I stopped, turned around, and looked down at Jen’s black Rockports. “Trust me,” Jen said, her eyes meeting Susan’s glare, “they’re not.” Susan studied her for a moment before closing the door.
In the alley, on the way back to the car, I said, “Well, that was interesting.” Jen nodded just as a plaintive blues guitar riff escaped into the night.
Jen took the LBPD placard off the dash, tucked it back into its slot on the visor, and looked at her reflection in the rearview mirror.
“Do I look gay?” she asked.
“What?”
“Do I look gay?”
“That’s the thing with Susan and the comfortable shoes, right?”
“Is it the hair?”
“You don’t look gay.”
“Really?”
“Yes, really.” I looked at her and smiled. I wasn’t used to seeing Jen exhibit this kind of insecurity—or any kind for that matter. “Those pants don’t make you look fat, either.”

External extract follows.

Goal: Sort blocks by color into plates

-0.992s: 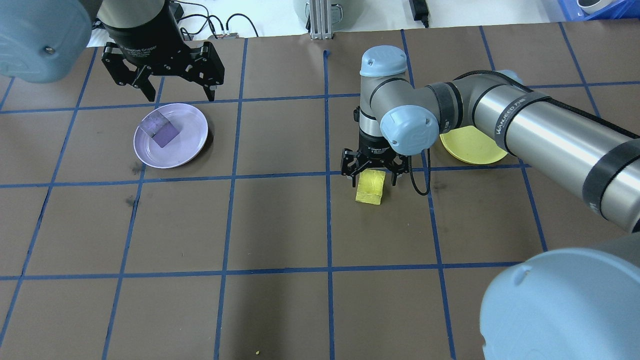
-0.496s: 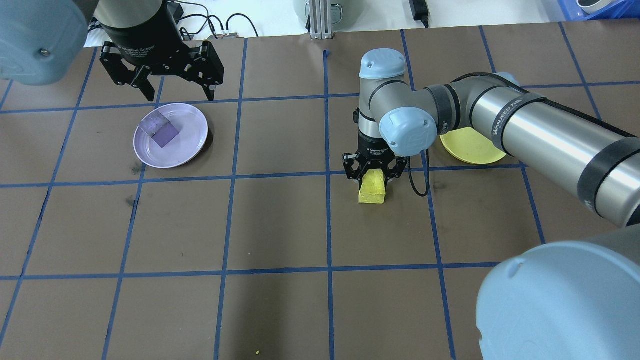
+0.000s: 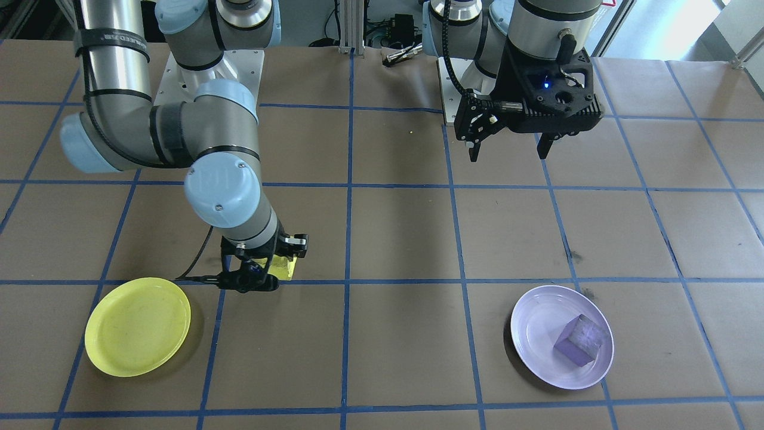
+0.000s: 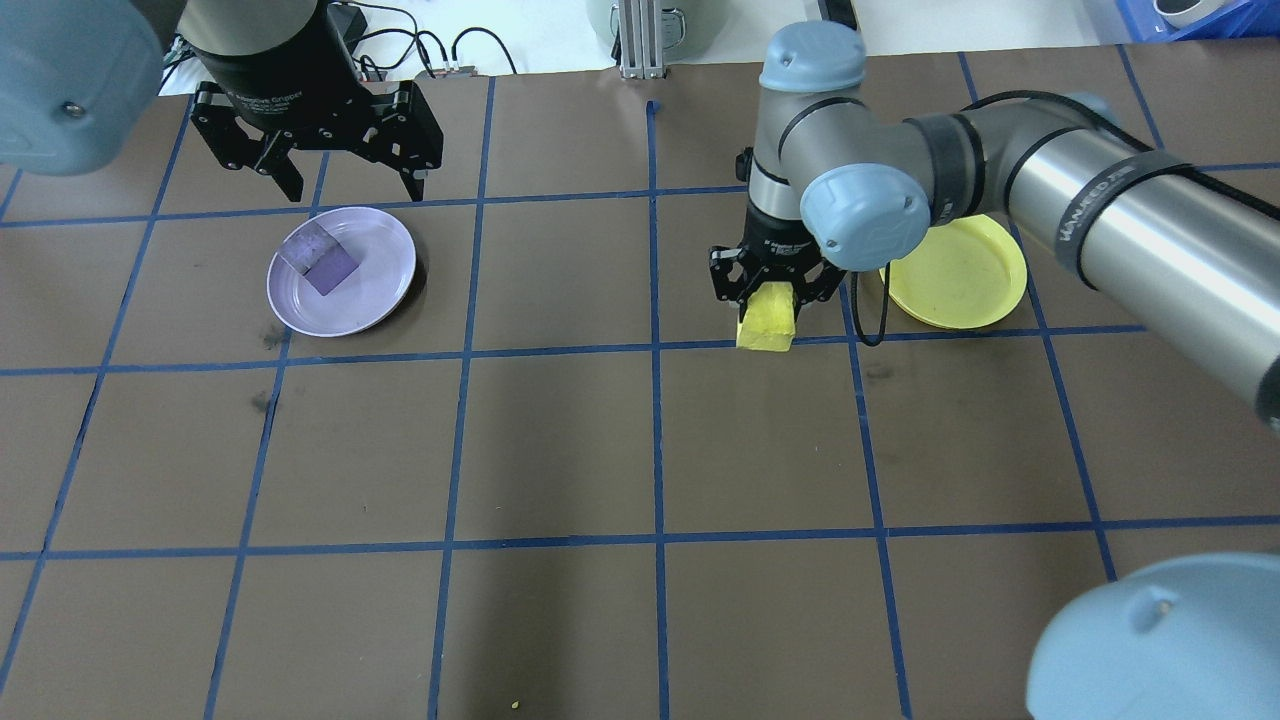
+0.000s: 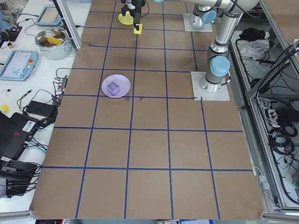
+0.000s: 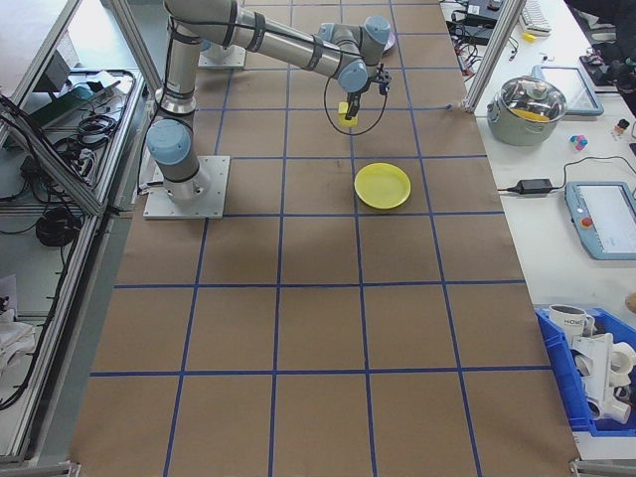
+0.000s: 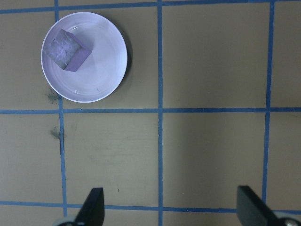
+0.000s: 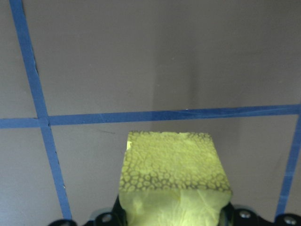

She looked at herself again and ran a hand through her short hair. “Maybe I should let it grow out.” She hadn’t had a date in months, but it wasn’t for lack of opportunity. Everett, the vice-principal, was only one of many who had eyed my partner and imagined the possibilities. Jen slipped the transmission into drive and pulled out into the street.
Beth had lived in a one-bedroom box of a guesthouse situated behind a 1930s vintage Craftsman-style two-story with a broad porch fronting Newport Avenue. A sign on a metal rod, plunged into the front lawn, announced that the main house was for rent. Well, I thought, I guess that makes two of them now. Jen looked at the sign. “Maybe that number’s for the landlord. Think we ought to call?”
“We’ve got the key.”
Jen and I walked up the long driveway. The back unit sat next to a two-car garage behind the truncated backyard of the front house. I took a good look at the outside of Beth’s place. The porch was clean and recently swept, the bushes were trimmed away from the windows, and a white steel security screen covered the front door. A 100-watt bulb, screwed into a sensor socket that activated the light at dusk, glowed brightly.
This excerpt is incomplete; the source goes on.